И вот однажды она увидела, что низко над морем как будто летит птица с горящими крыльями. Птица приближалась, приближалась, и вдруг стало ясно, что это не птица, а корабль с самыми настоящими алыми парусами, прямо из той сказки — про Алые паруса.

Корабль причалил к берегу, и с него сошли люди, и среди них — заморский принц. Он приплыл в этот город за настоящей принцессой.

Конечно, первая, кого он увидел, была Легконожка, потому что все были в домах, а она на берегу. Он спросил ее, не она ли настоящая принцесса? Но Легконожка сказала, что она обыкновенная девушка.

— А зачем тебе настоящая принцесса?

— Затем, что я — настоящий принц, — ответил заморский гость.

— Ну и что же? Разве не хватит того, что ты настоящий принц? Зачем тебе принцесса?

— Настоящий принц не может жить без настоящей принцессы, а настоящая принцесса — без настоящего принца.

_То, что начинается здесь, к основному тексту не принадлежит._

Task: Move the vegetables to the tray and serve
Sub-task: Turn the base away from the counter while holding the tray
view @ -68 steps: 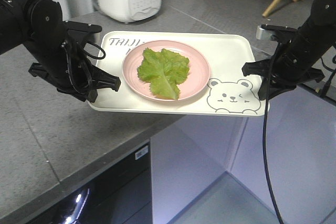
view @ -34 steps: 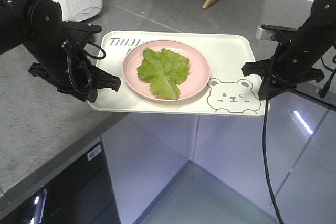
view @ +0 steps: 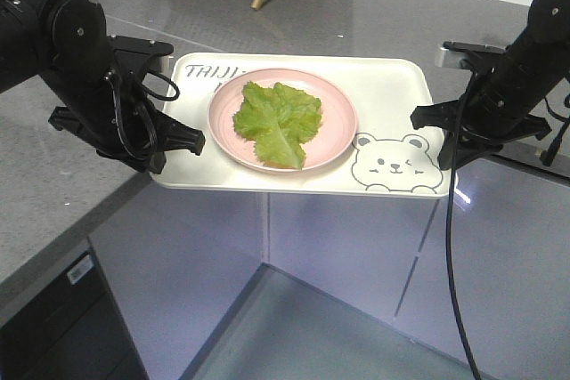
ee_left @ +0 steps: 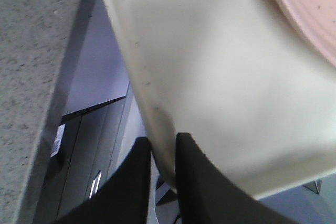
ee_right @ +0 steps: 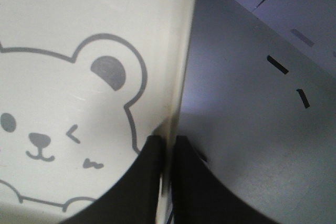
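Both pairs of jaws are pinched on the rim of the tray [view: 392, 86]. In the front view, the left gripper [view: 181, 141] grips one short edge and the right gripper [view: 429, 118] the opposite one. Between them, the lettuce leaf [view: 278, 120] lies on the pink plate [view: 337, 135] (nearer the left jaws). In the left wrist view, the left gripper [ee_left: 164, 182] nips the cream rim, with the plate [ee_left: 307, 22] beyond. In the right wrist view, the right gripper [ee_right: 168, 182] nips the rim just beside the bear drawing [ee_right: 68, 129].

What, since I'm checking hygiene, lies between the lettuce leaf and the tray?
A round pink plate: the lettuce leaf rests on it, and it sits on the tray, seen in the front view.
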Motion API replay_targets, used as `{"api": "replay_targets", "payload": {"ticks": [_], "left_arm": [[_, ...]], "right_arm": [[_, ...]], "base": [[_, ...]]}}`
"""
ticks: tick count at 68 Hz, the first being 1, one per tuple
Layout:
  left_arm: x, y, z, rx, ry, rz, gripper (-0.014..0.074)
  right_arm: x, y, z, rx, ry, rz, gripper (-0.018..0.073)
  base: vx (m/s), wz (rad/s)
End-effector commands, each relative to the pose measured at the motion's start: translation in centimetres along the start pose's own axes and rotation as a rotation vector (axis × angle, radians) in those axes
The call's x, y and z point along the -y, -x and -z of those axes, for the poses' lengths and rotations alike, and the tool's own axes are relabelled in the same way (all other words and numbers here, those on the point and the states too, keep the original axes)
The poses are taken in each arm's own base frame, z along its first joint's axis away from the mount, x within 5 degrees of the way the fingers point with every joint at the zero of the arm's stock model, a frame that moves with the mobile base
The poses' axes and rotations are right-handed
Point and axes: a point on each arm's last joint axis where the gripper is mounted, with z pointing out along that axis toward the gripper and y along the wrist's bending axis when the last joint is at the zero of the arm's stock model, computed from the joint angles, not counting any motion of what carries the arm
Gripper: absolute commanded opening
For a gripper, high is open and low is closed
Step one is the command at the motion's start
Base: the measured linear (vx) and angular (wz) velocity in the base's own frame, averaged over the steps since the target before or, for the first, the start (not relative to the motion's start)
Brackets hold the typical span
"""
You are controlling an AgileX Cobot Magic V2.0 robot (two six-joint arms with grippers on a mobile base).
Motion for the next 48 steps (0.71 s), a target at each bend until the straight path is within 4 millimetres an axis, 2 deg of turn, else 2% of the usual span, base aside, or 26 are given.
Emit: {"api": "replay_targets", "payload": {"ticks": [1,48], "left_arm": [[1.42,0.77,3.15,0.158,-0.113,-0.002,-0.0008],[1.42,0.77,3.15,0.158,-0.113,-0.002,-0.0008]], "right_arm": [[-2.12,-0.52,3.1,0.053,0.102,0.03,-0.0004],[-2.12,-0.52,3.1,0.053,0.102,0.03,-0.0004]], "base": [[-0.05,-0.33],[-0.05,-0.27]]}}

Если они не встретят друг друга, они будут всю жизнь сидеть на берегу моря и смотреть на море.

— Где же ты будешь искать настоящую принцессу, — спросила Легконожка тихо-тихо, — пойдешь во дворец?

— Нет, дворец мне совсем не обязателен, у меня есть своя примета.

— Какая же это — хрустальный башмачок или горошина?

— Нет, ни то, ни другое.

Как-то мгновенно все в городе прослышали, что приехал заморский принц. И вот на берег пришла толпа народа и столько девушек — одна красивее другой, и Легконожка нырнула в толпу, и принц ее потерял. Она и сама не очень знала, зачем она это сделала. Может быть, оттого, что ей хотелось посмотреть, какая же это у принца примета, а может, еще почему-нибудь…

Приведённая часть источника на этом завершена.